A winter resident of Wolfeboro and summer resident of Tuftonboro, Burnett-

Kurie will focus on important local issues, such as the state meeting its legal

obligation to fund traditional public schools, protecting women’s freedoms,

increasing affordable housing, raising the minimum wage and protecting New

Hampshire’s water quality, a key aspect in the state’s economy.


“We need to face these challenges together, not fight against each other,”

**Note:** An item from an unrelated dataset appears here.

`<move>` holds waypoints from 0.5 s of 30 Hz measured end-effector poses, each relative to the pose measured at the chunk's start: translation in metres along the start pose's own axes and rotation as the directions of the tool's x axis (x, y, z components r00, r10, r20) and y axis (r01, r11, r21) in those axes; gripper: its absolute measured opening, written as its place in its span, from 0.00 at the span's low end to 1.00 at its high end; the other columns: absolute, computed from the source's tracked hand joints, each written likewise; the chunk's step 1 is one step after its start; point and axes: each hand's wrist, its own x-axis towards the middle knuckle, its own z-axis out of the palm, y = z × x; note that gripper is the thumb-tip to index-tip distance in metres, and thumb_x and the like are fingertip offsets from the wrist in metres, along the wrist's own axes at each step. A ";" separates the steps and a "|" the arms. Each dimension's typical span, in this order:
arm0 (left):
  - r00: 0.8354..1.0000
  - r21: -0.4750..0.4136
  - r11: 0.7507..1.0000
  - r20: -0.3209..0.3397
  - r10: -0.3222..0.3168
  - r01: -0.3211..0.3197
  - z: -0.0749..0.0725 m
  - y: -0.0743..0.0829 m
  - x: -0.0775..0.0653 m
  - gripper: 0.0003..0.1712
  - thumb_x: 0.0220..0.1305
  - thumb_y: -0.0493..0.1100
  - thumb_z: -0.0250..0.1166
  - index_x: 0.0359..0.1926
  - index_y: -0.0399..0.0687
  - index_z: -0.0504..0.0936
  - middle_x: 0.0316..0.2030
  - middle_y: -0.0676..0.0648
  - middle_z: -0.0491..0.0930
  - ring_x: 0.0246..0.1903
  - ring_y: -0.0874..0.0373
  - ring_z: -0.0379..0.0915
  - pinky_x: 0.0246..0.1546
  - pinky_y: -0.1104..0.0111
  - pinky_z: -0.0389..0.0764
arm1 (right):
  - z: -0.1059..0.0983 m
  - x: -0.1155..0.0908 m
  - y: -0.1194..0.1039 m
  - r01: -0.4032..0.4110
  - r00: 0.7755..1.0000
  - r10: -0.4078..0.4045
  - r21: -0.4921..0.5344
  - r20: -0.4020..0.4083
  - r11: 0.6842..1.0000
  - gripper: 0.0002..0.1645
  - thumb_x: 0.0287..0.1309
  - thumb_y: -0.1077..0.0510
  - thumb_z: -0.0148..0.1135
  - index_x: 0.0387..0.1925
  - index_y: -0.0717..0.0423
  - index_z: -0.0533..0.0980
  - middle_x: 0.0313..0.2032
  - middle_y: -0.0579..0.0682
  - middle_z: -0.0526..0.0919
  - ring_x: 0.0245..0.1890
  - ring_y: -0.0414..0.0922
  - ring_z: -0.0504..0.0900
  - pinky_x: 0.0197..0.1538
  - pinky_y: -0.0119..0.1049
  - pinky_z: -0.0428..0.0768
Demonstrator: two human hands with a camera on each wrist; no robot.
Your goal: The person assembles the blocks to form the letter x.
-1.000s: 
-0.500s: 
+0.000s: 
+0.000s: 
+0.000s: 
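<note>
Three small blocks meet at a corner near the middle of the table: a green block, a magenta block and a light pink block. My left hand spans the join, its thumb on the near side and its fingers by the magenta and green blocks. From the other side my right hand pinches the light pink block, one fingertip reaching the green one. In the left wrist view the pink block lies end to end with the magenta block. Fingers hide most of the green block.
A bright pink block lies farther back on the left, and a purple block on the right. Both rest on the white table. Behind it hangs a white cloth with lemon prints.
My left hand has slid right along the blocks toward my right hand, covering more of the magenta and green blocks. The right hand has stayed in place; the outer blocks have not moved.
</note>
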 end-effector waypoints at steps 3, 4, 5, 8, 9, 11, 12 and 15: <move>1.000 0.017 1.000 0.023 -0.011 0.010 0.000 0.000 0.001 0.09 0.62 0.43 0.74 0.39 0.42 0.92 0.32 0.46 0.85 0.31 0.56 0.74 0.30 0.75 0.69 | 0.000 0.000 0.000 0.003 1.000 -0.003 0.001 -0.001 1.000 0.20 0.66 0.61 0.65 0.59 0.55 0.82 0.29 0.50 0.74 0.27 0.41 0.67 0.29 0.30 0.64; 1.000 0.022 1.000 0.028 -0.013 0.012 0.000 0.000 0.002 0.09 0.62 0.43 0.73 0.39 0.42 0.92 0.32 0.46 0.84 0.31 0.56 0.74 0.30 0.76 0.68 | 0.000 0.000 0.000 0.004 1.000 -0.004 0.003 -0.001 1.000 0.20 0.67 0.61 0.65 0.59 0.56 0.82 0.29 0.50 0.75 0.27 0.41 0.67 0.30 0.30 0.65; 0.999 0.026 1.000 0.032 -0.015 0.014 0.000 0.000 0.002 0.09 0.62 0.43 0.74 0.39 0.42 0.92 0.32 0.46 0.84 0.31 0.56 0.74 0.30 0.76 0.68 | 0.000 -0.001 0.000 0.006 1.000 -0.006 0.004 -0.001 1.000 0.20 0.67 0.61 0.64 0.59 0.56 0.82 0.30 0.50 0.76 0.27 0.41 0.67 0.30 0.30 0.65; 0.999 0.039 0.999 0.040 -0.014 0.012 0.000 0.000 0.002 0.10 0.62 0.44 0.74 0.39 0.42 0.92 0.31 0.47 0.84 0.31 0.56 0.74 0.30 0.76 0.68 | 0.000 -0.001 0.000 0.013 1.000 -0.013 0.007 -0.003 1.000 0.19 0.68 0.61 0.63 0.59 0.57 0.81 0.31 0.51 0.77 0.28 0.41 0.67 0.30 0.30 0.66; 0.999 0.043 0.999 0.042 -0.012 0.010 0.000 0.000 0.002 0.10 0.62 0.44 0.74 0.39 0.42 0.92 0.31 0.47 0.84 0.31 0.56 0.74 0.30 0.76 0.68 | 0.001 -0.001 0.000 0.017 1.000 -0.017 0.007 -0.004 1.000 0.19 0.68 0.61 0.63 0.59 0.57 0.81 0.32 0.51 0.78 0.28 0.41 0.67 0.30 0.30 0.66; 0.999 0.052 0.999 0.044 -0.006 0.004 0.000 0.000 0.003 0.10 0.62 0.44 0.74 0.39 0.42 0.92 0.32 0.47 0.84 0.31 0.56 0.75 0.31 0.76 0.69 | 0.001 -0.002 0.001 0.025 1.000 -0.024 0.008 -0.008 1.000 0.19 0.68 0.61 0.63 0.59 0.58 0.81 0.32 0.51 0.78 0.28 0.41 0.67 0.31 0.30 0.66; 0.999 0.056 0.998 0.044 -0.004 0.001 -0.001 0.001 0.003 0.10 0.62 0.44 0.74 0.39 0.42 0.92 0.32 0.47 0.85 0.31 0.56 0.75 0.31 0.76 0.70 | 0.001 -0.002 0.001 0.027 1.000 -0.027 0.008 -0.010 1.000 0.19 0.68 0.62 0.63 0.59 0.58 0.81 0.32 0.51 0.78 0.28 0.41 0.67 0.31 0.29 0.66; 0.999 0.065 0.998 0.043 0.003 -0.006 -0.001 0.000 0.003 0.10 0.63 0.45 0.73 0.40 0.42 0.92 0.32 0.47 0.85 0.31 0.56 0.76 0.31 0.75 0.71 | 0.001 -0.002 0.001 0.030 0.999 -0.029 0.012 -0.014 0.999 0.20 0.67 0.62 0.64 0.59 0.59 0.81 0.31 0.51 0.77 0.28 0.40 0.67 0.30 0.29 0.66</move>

Burnett-Kurie says. “We also need leadership that listens to the voters and

brings balance back to solutions.”


Burnett-Kurie moved to Wolfeboro to serve as the first Executive Director of

the Lake Wentworth Foundation, also known as the Wentworth Watershed

Association. She spent her 40-year career working in education, grants and

fund management, non-profit administration, and sustainable environmental

management.


Since high school, she has spent her free time volunteering for a wide variety

of organizations. Examples include the United Way Allocation Committee, her

children’s classrooms, Odyssey of the Mind leader, and reviewer for the EPA.

Most recently, she has been a Lake Steward at the Back Bay boat ramp,

author of NH’s Women in Science and Technology Facebook page, and an

early member of the NH Boat Museum’s site planning committee.


Hailing from a Navy family that saw her father, grandfather, brother,

nephew, uncle and cousin graduate from the Naval Academy, she thought of

New Hampshire as her home base. Both sets of Burnett-Kurie’s grandparents

summered in cottages on Wawbeek Road in Tuftonboro, so she came here

every summer. She proudly reports both cottages remain in the family.


Burnett-Kurie is the granddaughter of Admiral George C. Dyer, known as ‘the

Admiral’ along the Wawbeek shore. The Dyers bought the cottage built by

Joshua Quincy Litchfield, one of the founders of the Abenaki Tower. Four

generations of her family have been involved in the Abenaki Tower and Trail

Association. For five years Burnett-Kurie has been involved in the Tower’s

Centennial Celebration and is looking forward to its culmination this summer.

She reminds everyone: “Mark your calendars for the Tower’s birthday party

on August 10th, 12-3 at the Tower!”


“I look forward to meeting members of both communities and hearing their

priorities and concerns over the upcoming months,” Burnett-Kurie said.